- **WORK TASK**:
If a line below contains the string "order", copy it out.

Records contained in a dataset:
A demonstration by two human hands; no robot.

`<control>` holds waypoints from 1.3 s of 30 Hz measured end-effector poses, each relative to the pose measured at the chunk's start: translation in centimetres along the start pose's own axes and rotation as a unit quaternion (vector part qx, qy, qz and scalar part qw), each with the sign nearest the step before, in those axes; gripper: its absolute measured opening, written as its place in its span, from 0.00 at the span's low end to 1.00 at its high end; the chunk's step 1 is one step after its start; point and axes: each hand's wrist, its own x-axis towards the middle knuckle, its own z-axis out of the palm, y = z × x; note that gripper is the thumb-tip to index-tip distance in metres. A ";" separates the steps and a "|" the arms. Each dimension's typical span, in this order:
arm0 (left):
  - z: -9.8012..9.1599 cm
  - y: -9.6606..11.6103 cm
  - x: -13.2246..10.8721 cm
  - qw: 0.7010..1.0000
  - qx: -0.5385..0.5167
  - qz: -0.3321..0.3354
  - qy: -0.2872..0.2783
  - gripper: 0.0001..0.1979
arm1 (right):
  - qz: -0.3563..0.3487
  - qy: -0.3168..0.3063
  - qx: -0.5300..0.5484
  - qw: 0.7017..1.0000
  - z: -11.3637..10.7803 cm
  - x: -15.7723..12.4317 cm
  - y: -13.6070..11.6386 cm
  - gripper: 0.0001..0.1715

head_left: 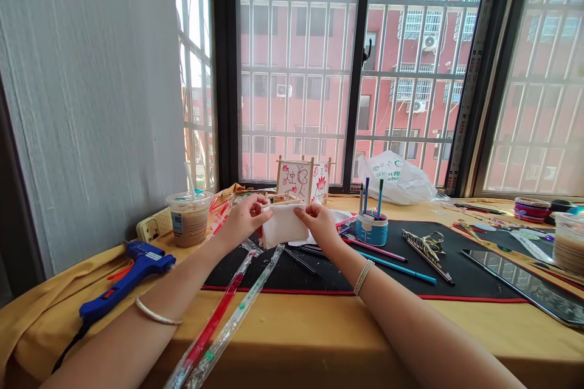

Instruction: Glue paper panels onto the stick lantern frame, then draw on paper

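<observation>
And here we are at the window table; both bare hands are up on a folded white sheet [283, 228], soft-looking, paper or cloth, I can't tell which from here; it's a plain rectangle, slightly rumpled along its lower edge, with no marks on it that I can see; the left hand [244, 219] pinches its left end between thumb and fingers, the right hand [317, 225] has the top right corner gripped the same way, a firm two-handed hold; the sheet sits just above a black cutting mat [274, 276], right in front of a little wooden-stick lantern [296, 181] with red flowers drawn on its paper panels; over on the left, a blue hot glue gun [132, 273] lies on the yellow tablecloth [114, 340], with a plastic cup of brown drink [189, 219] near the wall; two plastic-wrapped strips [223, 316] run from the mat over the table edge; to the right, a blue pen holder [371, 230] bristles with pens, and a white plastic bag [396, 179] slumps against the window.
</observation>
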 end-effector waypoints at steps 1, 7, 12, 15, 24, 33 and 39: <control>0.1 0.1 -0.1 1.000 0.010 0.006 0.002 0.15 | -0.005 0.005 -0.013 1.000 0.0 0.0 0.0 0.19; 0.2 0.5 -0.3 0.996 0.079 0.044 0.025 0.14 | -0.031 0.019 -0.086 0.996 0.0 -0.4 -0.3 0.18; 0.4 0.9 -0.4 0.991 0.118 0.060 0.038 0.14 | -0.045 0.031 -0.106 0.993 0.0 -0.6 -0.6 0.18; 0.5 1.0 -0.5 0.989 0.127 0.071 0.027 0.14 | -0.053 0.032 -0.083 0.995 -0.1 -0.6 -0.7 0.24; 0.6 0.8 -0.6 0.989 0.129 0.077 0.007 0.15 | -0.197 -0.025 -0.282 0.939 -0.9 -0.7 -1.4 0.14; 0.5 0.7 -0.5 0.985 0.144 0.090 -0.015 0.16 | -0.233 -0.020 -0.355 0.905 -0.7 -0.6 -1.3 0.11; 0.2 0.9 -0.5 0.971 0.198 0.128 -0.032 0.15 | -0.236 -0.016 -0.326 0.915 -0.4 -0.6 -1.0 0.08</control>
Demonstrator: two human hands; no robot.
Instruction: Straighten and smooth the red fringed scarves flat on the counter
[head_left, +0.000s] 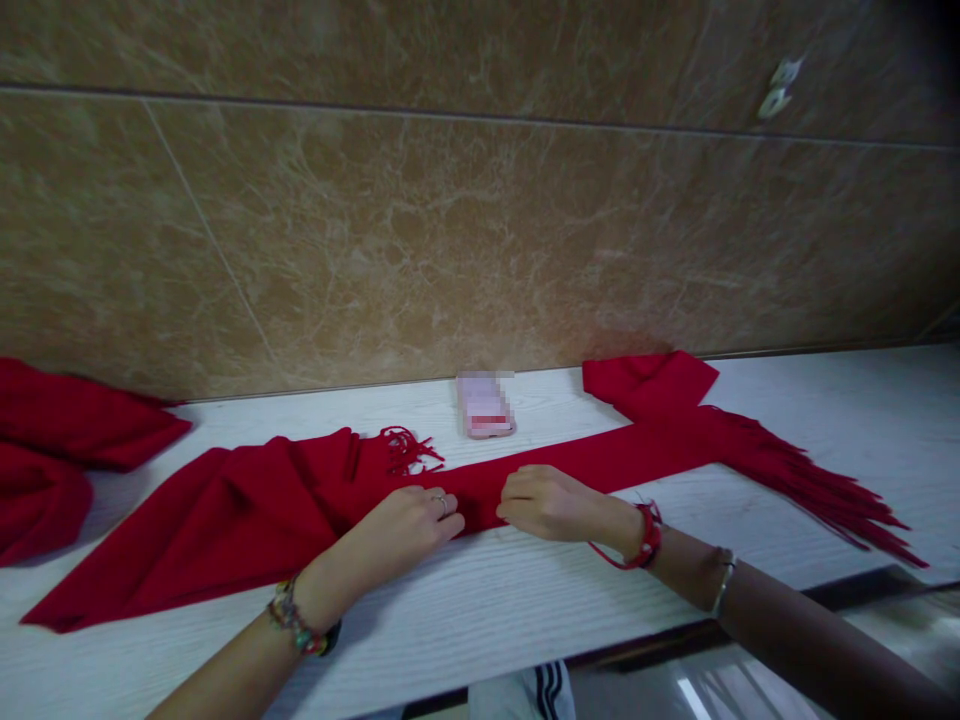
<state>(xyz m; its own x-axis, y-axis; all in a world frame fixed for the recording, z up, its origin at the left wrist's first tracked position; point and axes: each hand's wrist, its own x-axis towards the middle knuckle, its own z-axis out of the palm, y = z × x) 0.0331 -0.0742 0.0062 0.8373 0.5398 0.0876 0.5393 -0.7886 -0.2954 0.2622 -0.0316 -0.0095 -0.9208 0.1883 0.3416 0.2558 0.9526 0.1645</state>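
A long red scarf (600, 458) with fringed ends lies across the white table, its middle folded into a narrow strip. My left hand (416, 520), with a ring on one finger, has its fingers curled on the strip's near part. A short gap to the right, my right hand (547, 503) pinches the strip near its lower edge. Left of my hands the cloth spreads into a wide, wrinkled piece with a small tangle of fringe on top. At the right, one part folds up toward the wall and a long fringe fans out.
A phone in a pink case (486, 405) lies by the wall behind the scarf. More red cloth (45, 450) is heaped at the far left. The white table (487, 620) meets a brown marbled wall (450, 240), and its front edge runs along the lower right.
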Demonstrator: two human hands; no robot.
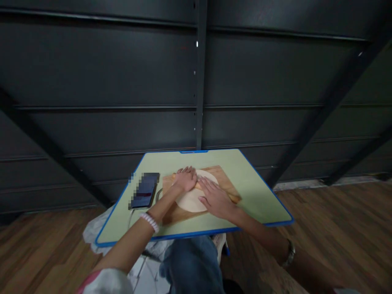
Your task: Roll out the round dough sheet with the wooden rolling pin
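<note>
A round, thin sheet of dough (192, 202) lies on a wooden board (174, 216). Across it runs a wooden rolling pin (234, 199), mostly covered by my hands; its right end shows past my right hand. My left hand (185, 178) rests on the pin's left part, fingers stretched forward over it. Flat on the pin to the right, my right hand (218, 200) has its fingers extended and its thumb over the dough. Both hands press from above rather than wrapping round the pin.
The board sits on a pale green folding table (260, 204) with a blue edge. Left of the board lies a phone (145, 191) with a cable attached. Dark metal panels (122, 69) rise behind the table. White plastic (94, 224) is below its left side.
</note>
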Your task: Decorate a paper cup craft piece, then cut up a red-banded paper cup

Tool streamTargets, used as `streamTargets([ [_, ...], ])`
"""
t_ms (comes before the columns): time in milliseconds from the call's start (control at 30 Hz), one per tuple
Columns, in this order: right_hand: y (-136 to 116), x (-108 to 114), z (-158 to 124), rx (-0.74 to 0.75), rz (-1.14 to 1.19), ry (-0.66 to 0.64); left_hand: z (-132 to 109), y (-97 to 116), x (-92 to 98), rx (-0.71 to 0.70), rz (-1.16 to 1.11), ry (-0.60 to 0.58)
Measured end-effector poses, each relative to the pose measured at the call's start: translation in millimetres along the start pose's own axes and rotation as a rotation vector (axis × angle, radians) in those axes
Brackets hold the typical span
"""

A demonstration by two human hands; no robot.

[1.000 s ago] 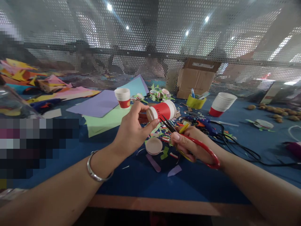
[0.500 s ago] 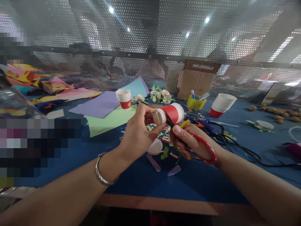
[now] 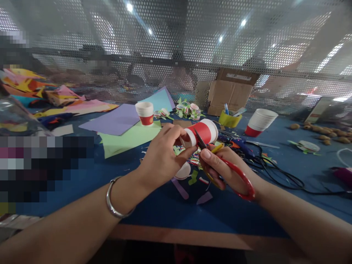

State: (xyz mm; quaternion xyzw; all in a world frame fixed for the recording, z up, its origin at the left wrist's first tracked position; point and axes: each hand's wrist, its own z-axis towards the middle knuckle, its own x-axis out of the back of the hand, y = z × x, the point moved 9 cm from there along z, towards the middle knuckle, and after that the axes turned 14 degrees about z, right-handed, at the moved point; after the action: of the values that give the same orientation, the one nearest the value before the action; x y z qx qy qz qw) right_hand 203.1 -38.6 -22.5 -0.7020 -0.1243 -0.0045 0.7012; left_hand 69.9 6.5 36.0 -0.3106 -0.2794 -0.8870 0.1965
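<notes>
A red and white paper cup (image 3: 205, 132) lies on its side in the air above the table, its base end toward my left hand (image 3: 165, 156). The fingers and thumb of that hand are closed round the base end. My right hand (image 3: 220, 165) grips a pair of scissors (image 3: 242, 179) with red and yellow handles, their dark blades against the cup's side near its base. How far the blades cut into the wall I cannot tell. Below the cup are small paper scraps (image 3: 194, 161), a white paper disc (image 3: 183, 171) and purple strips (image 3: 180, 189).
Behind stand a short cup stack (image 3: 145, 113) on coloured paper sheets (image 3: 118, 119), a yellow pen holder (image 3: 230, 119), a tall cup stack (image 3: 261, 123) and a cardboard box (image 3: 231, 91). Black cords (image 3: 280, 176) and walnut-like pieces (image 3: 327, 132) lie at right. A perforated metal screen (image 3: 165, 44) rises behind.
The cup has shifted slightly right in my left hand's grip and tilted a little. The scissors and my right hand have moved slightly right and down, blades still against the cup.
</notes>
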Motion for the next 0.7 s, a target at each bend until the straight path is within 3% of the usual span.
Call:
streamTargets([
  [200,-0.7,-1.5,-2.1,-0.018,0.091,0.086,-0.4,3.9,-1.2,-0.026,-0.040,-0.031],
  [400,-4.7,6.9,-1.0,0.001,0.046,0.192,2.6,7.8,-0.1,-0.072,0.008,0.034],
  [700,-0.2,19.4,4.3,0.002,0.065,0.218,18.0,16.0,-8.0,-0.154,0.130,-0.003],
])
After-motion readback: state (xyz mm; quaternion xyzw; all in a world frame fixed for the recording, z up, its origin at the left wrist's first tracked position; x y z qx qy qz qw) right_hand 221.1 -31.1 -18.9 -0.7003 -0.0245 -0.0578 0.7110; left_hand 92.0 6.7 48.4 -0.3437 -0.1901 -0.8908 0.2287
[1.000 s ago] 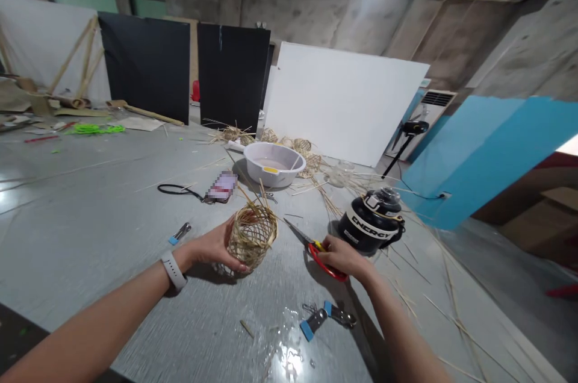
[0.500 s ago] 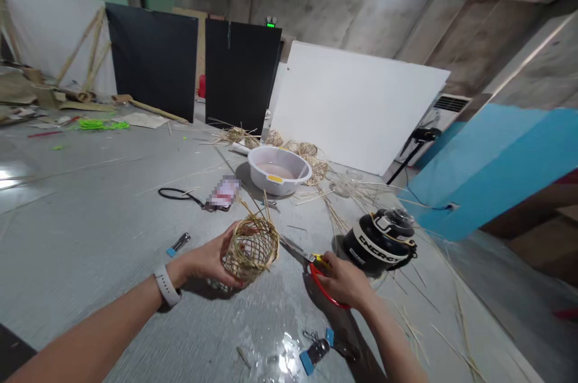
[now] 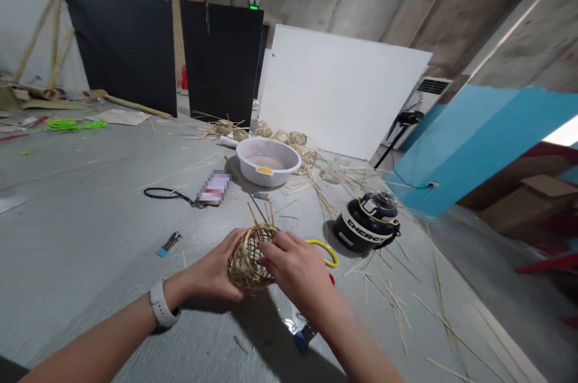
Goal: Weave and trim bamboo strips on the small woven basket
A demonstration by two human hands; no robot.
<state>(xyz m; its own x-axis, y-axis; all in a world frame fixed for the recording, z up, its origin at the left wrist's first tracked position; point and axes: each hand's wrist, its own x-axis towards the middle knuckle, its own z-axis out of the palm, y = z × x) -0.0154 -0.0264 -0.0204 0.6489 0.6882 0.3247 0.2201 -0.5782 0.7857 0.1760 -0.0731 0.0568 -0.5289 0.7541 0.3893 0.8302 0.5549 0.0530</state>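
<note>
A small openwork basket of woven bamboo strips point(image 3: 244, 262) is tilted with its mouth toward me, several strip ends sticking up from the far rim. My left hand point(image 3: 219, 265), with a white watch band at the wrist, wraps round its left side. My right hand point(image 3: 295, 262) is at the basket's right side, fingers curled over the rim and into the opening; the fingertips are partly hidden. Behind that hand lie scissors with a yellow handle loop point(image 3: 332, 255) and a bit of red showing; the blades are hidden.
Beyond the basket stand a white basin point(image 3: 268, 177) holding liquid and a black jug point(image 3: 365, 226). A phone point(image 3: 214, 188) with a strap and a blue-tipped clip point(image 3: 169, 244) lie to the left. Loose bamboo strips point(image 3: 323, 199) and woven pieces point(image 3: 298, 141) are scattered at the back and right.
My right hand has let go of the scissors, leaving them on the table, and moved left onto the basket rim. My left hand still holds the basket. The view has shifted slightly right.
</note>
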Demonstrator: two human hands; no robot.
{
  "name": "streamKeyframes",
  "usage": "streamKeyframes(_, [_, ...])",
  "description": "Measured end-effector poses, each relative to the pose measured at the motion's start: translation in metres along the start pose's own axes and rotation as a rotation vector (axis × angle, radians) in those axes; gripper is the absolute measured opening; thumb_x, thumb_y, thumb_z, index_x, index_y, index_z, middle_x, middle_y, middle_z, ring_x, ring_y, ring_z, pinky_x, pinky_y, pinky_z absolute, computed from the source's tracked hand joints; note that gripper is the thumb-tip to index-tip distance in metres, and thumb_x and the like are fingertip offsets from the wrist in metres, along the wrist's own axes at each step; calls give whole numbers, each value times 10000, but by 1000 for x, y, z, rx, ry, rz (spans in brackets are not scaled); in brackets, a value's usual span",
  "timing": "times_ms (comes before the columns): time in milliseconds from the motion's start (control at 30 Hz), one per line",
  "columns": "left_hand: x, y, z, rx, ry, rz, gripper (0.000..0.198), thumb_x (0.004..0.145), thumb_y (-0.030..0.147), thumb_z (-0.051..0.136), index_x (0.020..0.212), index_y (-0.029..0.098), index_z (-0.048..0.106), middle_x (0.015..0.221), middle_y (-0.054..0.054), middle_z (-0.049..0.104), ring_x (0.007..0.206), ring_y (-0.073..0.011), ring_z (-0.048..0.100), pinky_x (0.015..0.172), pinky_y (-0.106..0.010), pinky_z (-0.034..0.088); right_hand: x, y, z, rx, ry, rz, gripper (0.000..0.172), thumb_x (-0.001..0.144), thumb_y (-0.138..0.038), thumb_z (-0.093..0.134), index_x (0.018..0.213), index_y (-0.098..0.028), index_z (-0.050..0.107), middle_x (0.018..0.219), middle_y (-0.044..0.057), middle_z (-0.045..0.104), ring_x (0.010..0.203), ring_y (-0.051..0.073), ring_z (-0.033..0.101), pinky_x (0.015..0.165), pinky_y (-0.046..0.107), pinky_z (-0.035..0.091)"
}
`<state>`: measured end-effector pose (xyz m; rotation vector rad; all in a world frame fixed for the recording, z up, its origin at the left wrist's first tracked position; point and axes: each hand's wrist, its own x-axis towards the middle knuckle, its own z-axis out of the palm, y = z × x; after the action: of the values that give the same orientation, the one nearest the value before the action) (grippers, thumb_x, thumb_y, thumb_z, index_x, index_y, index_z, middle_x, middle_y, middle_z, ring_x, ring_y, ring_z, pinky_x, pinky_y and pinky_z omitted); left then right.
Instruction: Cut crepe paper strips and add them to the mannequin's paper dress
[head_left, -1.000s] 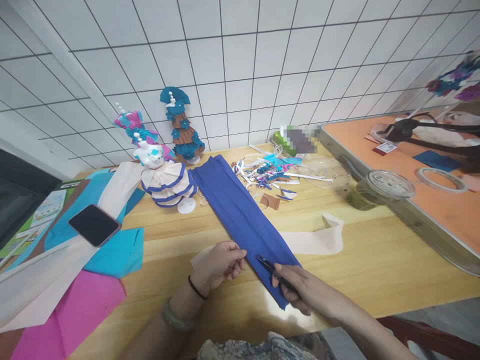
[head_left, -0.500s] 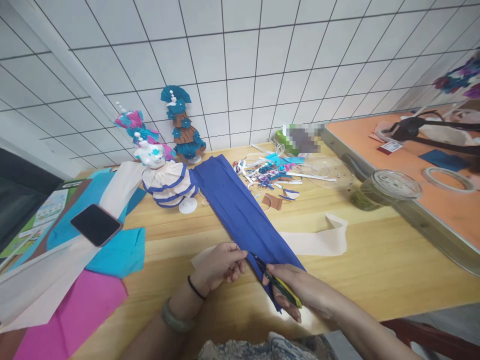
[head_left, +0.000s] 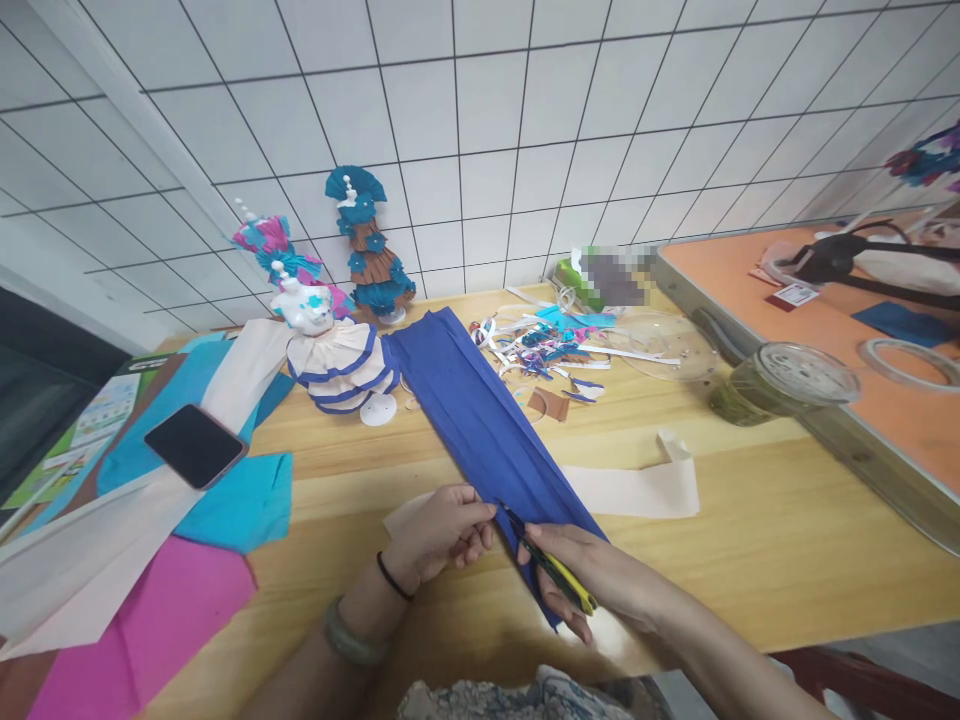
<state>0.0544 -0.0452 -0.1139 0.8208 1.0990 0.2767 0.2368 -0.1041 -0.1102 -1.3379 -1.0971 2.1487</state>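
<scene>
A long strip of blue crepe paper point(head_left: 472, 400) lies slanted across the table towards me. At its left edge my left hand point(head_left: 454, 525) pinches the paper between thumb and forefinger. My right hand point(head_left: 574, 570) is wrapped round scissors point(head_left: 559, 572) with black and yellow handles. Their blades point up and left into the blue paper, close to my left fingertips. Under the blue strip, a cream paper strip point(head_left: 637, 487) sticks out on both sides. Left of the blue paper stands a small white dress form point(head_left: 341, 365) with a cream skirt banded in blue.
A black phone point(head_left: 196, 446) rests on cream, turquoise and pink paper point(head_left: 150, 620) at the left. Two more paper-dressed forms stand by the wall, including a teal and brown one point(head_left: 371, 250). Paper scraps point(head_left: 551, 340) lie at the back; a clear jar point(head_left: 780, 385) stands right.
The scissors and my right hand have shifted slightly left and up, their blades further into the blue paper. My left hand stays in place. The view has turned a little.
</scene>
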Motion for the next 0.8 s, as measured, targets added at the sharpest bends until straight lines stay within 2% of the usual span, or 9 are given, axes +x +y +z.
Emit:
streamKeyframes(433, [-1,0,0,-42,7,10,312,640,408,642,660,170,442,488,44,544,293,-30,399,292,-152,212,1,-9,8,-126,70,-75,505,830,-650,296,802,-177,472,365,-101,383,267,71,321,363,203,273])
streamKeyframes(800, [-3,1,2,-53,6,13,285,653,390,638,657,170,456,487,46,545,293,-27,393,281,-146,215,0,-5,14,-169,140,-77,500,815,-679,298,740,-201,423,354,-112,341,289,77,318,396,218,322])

- **WRITTEN RESPONSE**:
`<control>` holds waypoints from 1.3 s of 30 Hz measured end-effector poses, each relative to the pose measured at the chunk's start: translation in centimetres along the start pose's own axes and rotation as a unit quaternion (vector part qx, qy, qz and scalar part qw), each with the sign nearest the step before, in those axes; gripper: its absolute measured opening, written as its place in its span, from 0.00 at the span's low end to 1.00 at its high end; the chunk's step 1 is one step after its start; point and axes: each hand's wrist, its own x-axis towards the middle knuckle, its own z-axis out of the palm, y = z × x; note that gripper is the thumb-tip to index-tip distance in metres. A ";" separates the steps and a "|" the arms. Each dimension's typical span, in this order:
Columns, in this order: right_hand: y (-136 to 116), x (-108 to 114), z (-158 to 124), rx (-0.74 to 0.75), rz (-1.14 to 1.19), ry (-0.66 to 0.64); left_hand: z (-132 to 109), y (-97 to 116), x (-92 to 98), rx (-0.71 to 0.70), rz (-1.16 to 1.11), ry (-0.60 to 0.58)

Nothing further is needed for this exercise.